[Listed entries — start]

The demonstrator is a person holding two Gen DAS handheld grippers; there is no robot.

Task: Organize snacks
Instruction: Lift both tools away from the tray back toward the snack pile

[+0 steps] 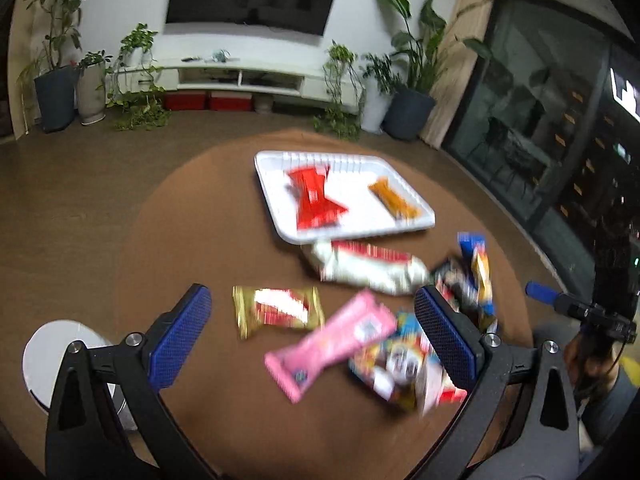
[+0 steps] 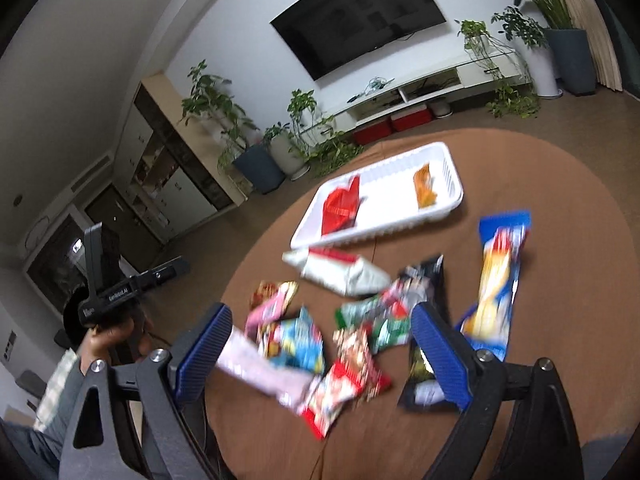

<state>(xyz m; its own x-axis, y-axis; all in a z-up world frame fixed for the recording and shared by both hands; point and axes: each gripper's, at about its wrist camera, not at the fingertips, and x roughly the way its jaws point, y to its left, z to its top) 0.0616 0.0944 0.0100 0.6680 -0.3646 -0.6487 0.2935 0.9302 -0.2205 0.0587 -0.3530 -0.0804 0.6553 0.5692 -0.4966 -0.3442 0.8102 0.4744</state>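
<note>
A white tray (image 1: 360,216) (image 2: 384,200) stands at the far side of the round brown table (image 1: 192,220) (image 2: 568,208). It holds a red packet (image 1: 316,200) (image 2: 340,208) and an orange packet (image 1: 394,198) (image 2: 424,188). Loose snacks lie nearer: a white-and-red bag (image 1: 368,266) (image 2: 340,272), a gold packet (image 1: 278,312), a pink bar (image 1: 332,344) (image 2: 260,366), a long blue-and-yellow pack (image 2: 498,280) and several colourful packs (image 2: 360,344). My left gripper (image 1: 312,294) hovers open above the gold and pink packets. My right gripper (image 2: 320,312) hovers open over the pile, holding nothing.
A white round object (image 1: 52,352) sits low beside the table's left edge. A hand (image 2: 108,336) holds the left tool at the table's left side. Potted plants (image 1: 408,112), a TV stand (image 1: 240,76) and glass doors (image 1: 540,100) stand far beyond the table.
</note>
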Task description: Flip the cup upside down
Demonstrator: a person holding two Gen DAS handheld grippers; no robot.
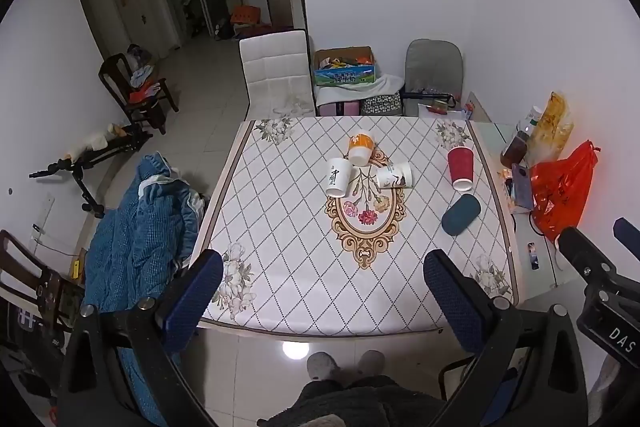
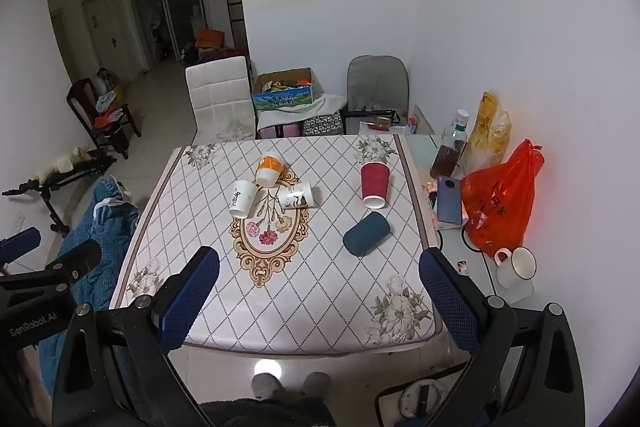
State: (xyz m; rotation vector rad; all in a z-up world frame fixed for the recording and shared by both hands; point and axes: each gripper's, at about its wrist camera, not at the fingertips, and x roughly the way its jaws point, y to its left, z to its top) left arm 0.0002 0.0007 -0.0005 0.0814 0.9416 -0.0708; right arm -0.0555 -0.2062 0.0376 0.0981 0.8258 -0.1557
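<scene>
Both tools (image 1: 324,291) (image 2: 320,291) gape, well short of cups (image 1: 340,177).

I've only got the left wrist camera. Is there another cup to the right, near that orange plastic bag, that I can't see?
Observer: Yes. A white mug with a dark rim stands upright just on the near side of the orange plastic bag.
Operator: Is the right gripper holding anything?
Observer: No. The right gripper has its fingers spread wide with nothing between them, above the table's near edge.
</scene>
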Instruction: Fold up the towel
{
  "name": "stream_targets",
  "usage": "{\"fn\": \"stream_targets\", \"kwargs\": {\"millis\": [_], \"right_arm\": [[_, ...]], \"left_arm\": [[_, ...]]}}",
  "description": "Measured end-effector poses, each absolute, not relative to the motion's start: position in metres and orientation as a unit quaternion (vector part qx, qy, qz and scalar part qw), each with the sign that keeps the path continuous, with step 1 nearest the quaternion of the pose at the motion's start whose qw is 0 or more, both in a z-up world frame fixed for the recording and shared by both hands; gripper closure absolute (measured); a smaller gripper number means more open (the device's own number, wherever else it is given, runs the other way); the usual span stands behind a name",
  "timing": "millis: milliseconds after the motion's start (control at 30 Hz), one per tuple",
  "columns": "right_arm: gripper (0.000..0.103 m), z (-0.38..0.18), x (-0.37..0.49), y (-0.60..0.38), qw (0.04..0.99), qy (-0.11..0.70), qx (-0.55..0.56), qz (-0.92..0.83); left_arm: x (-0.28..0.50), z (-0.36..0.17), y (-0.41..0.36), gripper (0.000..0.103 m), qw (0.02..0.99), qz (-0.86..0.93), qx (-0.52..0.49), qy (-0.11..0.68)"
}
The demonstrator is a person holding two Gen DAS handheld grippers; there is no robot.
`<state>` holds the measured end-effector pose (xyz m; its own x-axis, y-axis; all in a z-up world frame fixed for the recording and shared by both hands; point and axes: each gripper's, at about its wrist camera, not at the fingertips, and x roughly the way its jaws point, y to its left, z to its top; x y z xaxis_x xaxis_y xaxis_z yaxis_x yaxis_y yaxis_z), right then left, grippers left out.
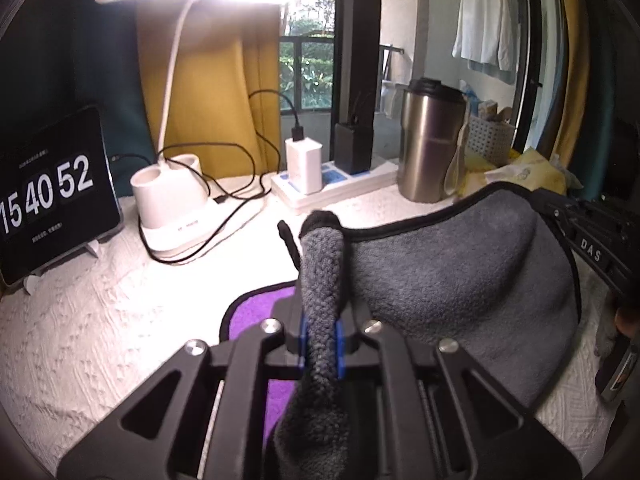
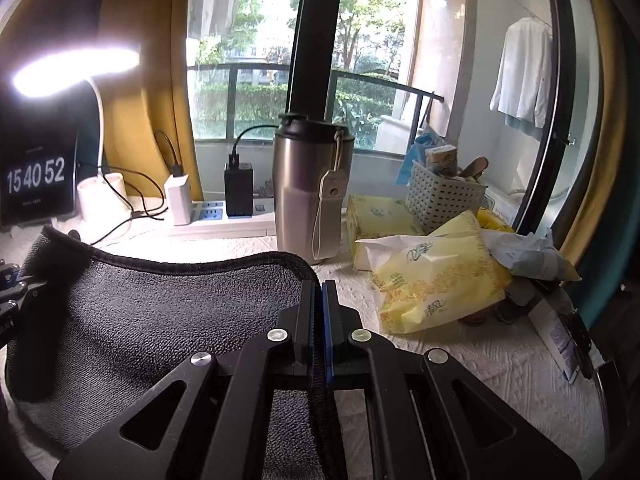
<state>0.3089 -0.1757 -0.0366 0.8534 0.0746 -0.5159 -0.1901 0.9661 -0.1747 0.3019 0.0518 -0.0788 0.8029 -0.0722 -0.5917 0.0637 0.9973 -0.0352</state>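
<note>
A grey towel [image 1: 460, 280] with black edging and a purple underside hangs lifted between both grippers above the white tablecloth. My left gripper [image 1: 322, 332] is shut on a bunched corner of it, which sticks up past the jaws. My right gripper [image 2: 320, 320] is shut on the towel's [image 2: 168, 312] edge at its right corner. The towel sags in a curve between them. The right gripper also shows at the right edge of the left wrist view [image 1: 592, 240], and the left gripper at the left edge of the right wrist view [image 2: 12, 292].
A lit desk lamp [image 1: 172, 200], a tablet clock [image 1: 52, 196], a power strip with chargers [image 1: 320, 180] and a steel tumbler [image 2: 312, 192] stand along the back. Yellow tissue packs [image 2: 436, 276] and a white basket [image 2: 444, 196] lie at the right.
</note>
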Motion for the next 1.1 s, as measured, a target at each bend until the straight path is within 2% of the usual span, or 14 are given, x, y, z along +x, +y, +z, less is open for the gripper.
{"fn": "stream_targets", "kwargs": {"millis": [367,567,667,1100], "right_arm": [[0.099,-0.066,0.338,-0.170,0.943,0.304,-0.123,0.062],[0.099,-0.075,0.351,-0.169,0.933,0.331,-0.125,0.058],[0.099,-0.076,0.353,-0.170,0.931,0.339,-0.123,0.055],[0.096,-0.082,0.360,-0.171,0.924,0.360,-0.122,0.042]], "left_arm": [[0.333,-0.107,0.059,0.090,0.928,-0.024,-0.018,0.371],[0.339,-0.111,0.071,0.077,0.922,0.000,-0.046,0.385],[0.337,-0.109,0.073,0.055,0.922,0.016,-0.046,0.384],[0.321,-0.099,0.090,0.050,0.925,0.029,-0.064,0.374]]}}
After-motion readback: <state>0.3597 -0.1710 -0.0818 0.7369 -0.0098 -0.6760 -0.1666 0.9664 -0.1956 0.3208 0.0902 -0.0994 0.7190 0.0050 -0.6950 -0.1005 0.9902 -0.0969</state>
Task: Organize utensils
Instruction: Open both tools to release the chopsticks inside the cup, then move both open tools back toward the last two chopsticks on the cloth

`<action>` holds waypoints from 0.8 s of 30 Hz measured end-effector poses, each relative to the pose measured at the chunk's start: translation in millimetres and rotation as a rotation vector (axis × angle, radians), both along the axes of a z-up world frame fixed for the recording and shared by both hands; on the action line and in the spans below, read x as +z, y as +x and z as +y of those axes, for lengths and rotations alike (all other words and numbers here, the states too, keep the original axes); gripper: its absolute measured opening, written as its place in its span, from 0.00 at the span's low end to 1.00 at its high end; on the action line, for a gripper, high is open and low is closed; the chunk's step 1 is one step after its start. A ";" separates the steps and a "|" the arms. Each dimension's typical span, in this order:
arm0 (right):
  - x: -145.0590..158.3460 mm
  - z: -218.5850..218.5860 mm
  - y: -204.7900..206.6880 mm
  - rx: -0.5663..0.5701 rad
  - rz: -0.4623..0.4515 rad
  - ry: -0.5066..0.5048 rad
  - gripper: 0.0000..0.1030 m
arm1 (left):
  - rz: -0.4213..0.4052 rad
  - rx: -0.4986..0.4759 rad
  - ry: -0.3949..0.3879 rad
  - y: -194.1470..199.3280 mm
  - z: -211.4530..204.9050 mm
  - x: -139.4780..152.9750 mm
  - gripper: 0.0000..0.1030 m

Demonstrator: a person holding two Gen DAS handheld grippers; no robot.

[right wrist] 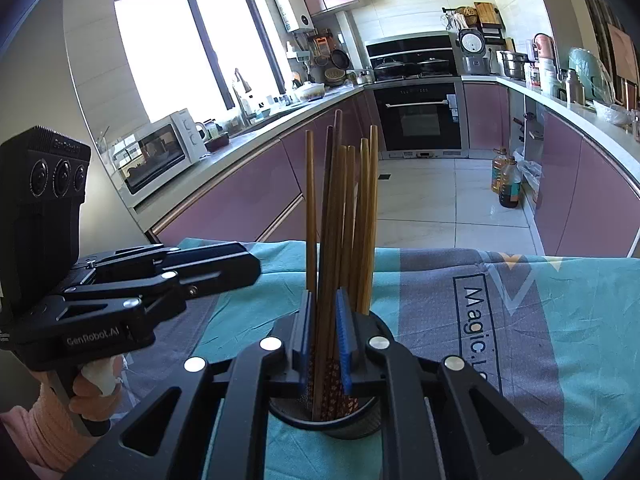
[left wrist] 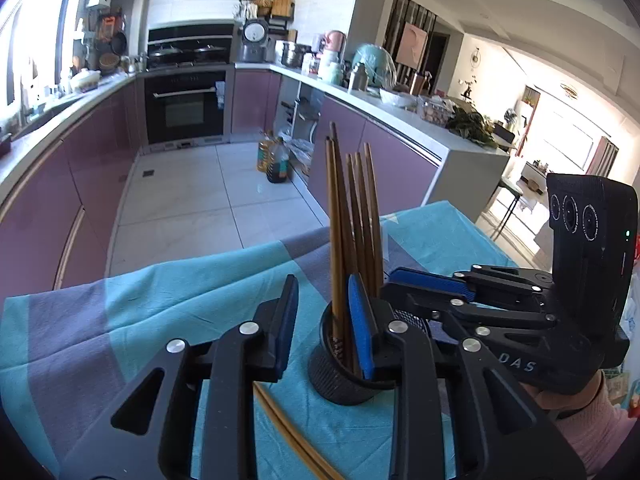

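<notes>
Beside the mesh holder (right wrist: pixel 324 420) (chopsticks (right wrist: pixel 344 216) upright inside), the left hand-held gripper (left wrist: pixel 324 324) gapes empty; the right hand-held gripper (right wrist: pixel 325 340) brackets chopsticks narrowly

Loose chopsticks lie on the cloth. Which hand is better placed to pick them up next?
Left. The left tongs are open and empty, and the loose chopsticks lie on the cloth right beneath them. The right tongs straddle the standing chopsticks in the holder.
</notes>
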State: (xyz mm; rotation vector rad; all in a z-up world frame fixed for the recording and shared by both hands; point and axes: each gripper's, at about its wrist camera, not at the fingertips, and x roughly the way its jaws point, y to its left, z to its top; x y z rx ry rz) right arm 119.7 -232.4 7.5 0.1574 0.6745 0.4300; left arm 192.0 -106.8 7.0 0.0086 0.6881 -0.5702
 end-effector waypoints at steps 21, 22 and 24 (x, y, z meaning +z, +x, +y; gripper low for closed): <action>-51.5 52.4 -69.0 0.190 0.061 -0.136 0.47 | -0.013 0.187 0.069 -105.8 89.0 -71.0 0.56; -57.5 56.1 -68.1 0.194 0.075 -0.145 0.47 | -0.004 0.194 0.086 -109.2 88.3 -78.0 0.56; -67.8 63.0 -69.6 0.201 0.098 -0.158 0.47 | 0.017 0.195 0.099 -113.7 88.0 -88.6 0.56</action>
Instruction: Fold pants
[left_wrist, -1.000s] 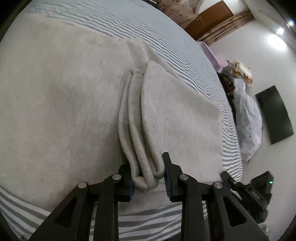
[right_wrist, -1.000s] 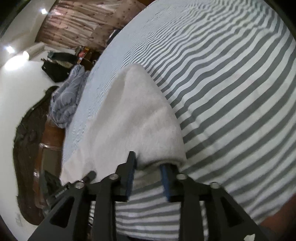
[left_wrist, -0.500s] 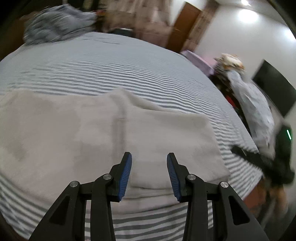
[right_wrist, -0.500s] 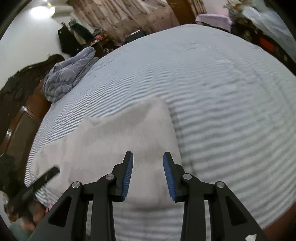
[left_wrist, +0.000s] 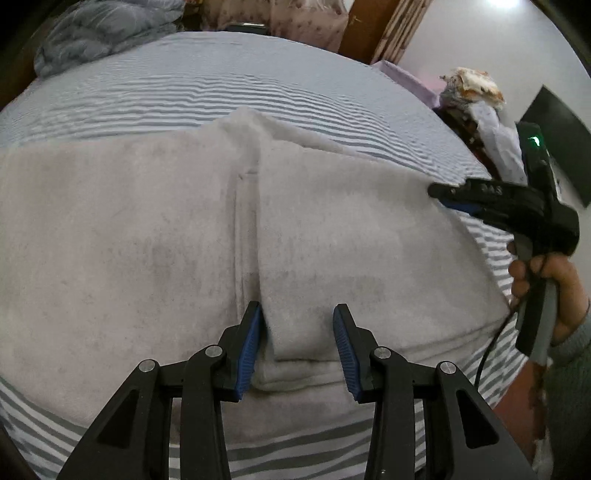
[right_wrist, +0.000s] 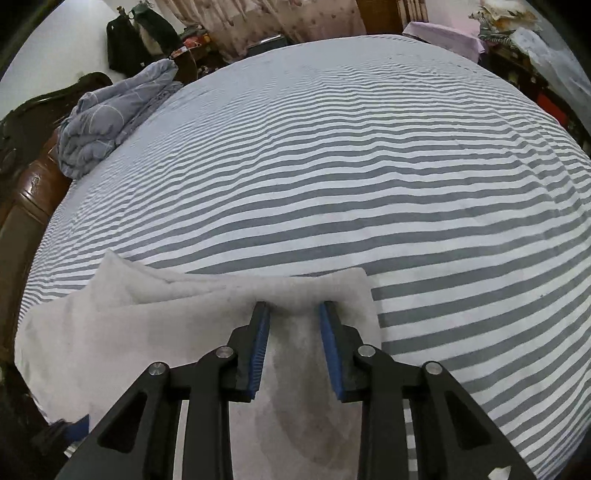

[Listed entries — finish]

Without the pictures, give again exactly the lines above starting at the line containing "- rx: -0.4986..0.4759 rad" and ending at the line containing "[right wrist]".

  - rx: -0.4986..0.4759 rad
  - ry: -0.3949..0.3879 rad
  - y: -194.1470..199.3280 mm
  - z: -211.4530..204.9050 mm
  - x: -139.4780..152.9750 mm
  - gripper: 0.0000..0.1030 m

Demonstrator: a person holding two Gen DAS handheld grippers; no robot.

[right wrist] 

That is the complete output for this exercise.